## Problem description
Look in the material below for the line with "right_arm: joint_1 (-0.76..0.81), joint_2" and the line with "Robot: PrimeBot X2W", then set down exactly those two lines and all lines between, nothing more.
::::::::
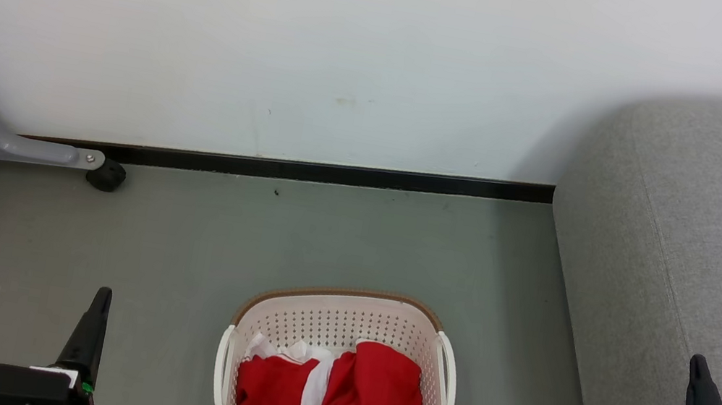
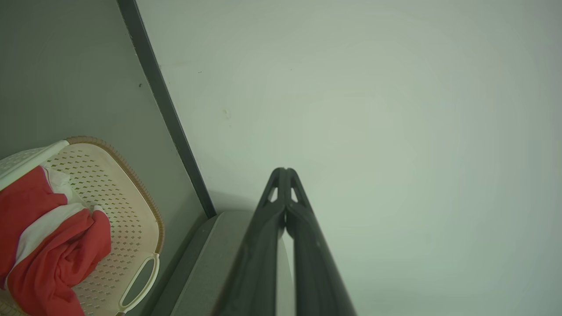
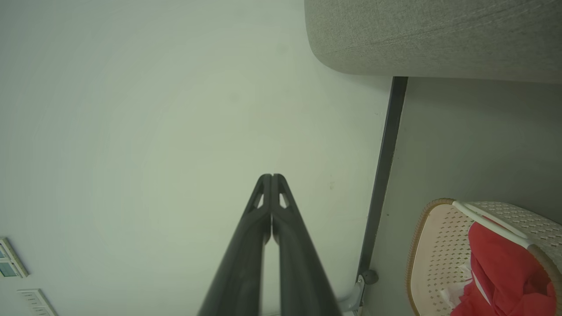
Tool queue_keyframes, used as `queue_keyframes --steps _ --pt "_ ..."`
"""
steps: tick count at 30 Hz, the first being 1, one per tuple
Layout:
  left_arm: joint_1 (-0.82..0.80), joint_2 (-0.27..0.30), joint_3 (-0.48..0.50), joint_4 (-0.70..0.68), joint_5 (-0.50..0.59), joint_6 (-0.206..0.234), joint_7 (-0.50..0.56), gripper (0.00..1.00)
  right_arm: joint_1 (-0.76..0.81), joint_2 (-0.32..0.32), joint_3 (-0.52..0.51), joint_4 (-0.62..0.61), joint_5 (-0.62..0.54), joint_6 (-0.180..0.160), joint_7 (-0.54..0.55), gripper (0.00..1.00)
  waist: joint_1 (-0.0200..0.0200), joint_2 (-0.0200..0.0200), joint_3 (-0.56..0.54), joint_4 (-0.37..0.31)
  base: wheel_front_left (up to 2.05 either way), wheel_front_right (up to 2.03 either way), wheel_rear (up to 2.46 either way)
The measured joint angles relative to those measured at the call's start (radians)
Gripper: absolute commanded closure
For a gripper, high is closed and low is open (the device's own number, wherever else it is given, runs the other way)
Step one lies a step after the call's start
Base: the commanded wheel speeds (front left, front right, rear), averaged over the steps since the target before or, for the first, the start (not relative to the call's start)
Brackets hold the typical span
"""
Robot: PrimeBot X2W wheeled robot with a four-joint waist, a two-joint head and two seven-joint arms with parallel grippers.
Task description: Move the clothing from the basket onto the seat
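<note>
Plainly, red-and-white fabric clothing in the cream perforated plastic basket lies nearer left gripper than right gripper — both closed, empty — grey upholstered seat right of basket.

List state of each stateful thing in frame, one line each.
clothing: crumpled heap inside the basket, not gripped.
basket: upright on the floor, holding the clothing.
seat: no clothing on the part in view.
left gripper: shut, holding nothing, apart from the basket.
right gripper: shut, holding nothing.
</note>
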Motion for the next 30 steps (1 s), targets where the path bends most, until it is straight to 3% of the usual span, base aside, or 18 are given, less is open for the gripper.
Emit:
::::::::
## Task solution
  right_arm: joint_1 (-0.76..0.81), joint_2 (-0.32..0.32), joint_3 (-0.52..0.51), joint_4 (-0.62..0.61), joint_5 (-0.62..0.54), joint_6 (-0.180..0.160), joint_7 (-0.54..0.55), gripper (0.00..1.00)
  waist: joint_1 (-0.0200..0.0200), joint_2 (-0.0200..0.0200), joint_3 (-0.56..0.54), joint_4 (-0.37..0.31)
  base: wheel_front_left (up to 2.05 either way), wheel_front_right (up to 2.03 either way), wheel_rear (up to 2.46 either way)
The measured joint angles relative to those measured at the call's start (radians)
Gripper: absolute commanded closure
For a gripper, high is closed and low is open (the device's own number, wherever else it is given, runs the other way)
Step one lies a step after the call's start
Base: the commanded wheel speeds (front left, front right, rear), averaged over the steps since the target before or, for the first, the start (not relative to the call's start)
Brackets hold the typical span
"""
Robot: PrimeBot X2W wheeled robot with a four-joint waist, a two-joint head and two seven-joint arms with parallel grippers.

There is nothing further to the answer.